Exercise prompt
Nothing may be left out of the listing below but its images; repeat the rest exactly.

Top of Input data

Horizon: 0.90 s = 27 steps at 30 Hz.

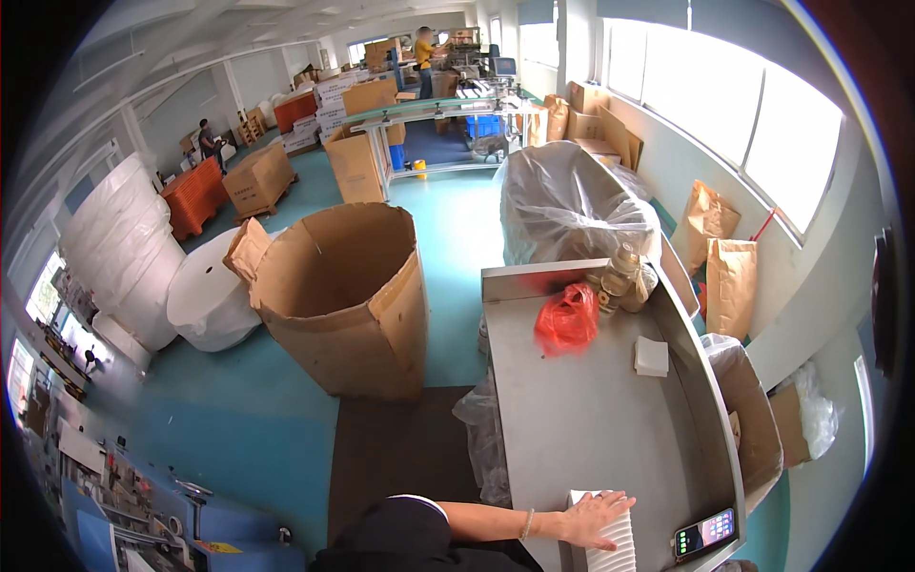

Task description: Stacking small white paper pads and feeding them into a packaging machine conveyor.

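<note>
My right hand lies flat, fingers spread, on top of a white ribbed stack at the near end of a metal table. A thin bracelet sits at that wrist, and the dark-sleeved forearm reaches in from the lower edge. Just right of the stack, a phone with a lit screen lies near the table's raised rim. My left hand is out of view.
Farther along the table lie a small white pad, a red plastic bag and brown tape rolls. A big open cardboard bin stands left on the blue-green floor, beside a white roll. Plastic-covered goods and brown paper sacks stand beyond.
</note>
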### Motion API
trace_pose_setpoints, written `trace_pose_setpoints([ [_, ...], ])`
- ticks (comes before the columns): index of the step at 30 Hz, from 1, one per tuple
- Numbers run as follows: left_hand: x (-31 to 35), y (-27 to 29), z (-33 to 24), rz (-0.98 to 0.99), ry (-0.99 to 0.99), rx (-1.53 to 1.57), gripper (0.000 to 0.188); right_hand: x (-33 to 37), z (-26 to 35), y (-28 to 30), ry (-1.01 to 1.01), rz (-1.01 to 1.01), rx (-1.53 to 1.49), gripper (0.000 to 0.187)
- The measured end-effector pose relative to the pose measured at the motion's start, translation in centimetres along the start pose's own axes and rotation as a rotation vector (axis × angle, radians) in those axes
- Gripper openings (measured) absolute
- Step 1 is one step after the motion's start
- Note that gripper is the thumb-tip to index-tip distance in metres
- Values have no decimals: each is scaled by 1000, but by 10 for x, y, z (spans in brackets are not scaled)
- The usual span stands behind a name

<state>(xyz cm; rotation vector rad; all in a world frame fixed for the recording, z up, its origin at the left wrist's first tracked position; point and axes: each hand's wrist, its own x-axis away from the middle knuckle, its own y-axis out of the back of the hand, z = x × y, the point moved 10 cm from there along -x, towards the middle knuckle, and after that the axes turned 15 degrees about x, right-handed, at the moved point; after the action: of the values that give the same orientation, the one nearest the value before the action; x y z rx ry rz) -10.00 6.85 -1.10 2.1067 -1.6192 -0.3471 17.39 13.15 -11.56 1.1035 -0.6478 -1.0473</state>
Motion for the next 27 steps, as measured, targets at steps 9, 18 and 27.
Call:
trace_pose_setpoints([
  [9,-10,8,16,-152,-13,-8,105,64,-15,-59,-859,573,-1356,44],
  [18,-3,-19,8,10,13,-16,102,3,32,26,-188,-24,-537,51],
  [27,-1,17,-6,-176,-61,-93,98,59,39,-23,-731,450,-1445,34],
])
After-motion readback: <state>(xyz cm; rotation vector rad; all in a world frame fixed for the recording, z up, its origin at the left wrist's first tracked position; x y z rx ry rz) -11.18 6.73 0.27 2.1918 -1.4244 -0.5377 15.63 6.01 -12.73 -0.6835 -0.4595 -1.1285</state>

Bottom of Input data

Solution for this task
Horizon: 0.90 s = 27 steps at 30 Hz.


Task description: Stacking small white paper pads and feeding them into a packaging machine conveyor.

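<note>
My right hand lies flat, fingers spread, on top of a white ribbed stack at the near end of a metal table. A thin bracelet sits at that wrist, and the dark-sleeved forearm reaches in from the lower edge. Just right of the stack, a phone with a lit screen lies near the table's raised rim. My left hand is out of view.
Farther along the table lie a small white pad, a red plastic bag and brown tape rolls. A big open cardboard bin stands left on the blue-green floor, beside a white roll. Plastic-covered goods and brown paper sacks stand beyond.
</note>
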### Motion API
trace_pose_setpoints, written `trace_pose_setpoints([ [_, ...], ])`
- ticks (comes before the columns): index of the step at 30 Hz, from 1, one per tuple
- Numbers run as follows: left_hand: x (-31 to 35), y (-27 to 29), z (-33 to 24), rz (-0.98 to 0.99), ry (-0.99 to 0.99), rx (-1.53 to 1.57), gripper (0.000 to 0.188); right_hand: x (-33 to 37), z (-26 to 35), y (-28 to 30), ry (-1.01 to 1.01), rz (-1.01 to 1.01), rx (-1.53 to 1.49), gripper (0.000 to 0.187)
- The measured end-effector pose relative to the pose measured at the motion's start, translation in centimetres along the start pose's own axes and rotation as a rotation vector (axis × angle, radians) in those axes
- Gripper openings (measured) absolute
- Step 1 is one step after the motion's start
- Note that gripper is the thumb-tip to index-tip distance in metres
- Values have no decimals: each is scaled by 1000, but by 10 for x, y, z (spans in brackets are not scaled)
- The usual span stands behind a name

<state>(xyz cm; rotation vector rad; all in a world frame fixed for the recording, z up, its origin at the left wrist's first tracked position; point and axes: each hand's wrist, its own x-axis away from the middle knuckle, its own y-axis out of the back of the hand, z = x × y, the point moved 10 cm from there along -x, towards the middle knuckle, and after that the axes turned 15 degrees about x, right-handed, at the moved point; after the action: of the values that give the same orientation, the one nearest the value before the action; x y z rx ry rz) -10.00 6.85 -1.10 2.1067 -1.6192 -0.3471 17.39 13.15 -11.56 1.1035 -0.6478 -1.0473</state>
Motion for the next 27 steps, as measured, targets at steps 9, 18 and 27.
Call:
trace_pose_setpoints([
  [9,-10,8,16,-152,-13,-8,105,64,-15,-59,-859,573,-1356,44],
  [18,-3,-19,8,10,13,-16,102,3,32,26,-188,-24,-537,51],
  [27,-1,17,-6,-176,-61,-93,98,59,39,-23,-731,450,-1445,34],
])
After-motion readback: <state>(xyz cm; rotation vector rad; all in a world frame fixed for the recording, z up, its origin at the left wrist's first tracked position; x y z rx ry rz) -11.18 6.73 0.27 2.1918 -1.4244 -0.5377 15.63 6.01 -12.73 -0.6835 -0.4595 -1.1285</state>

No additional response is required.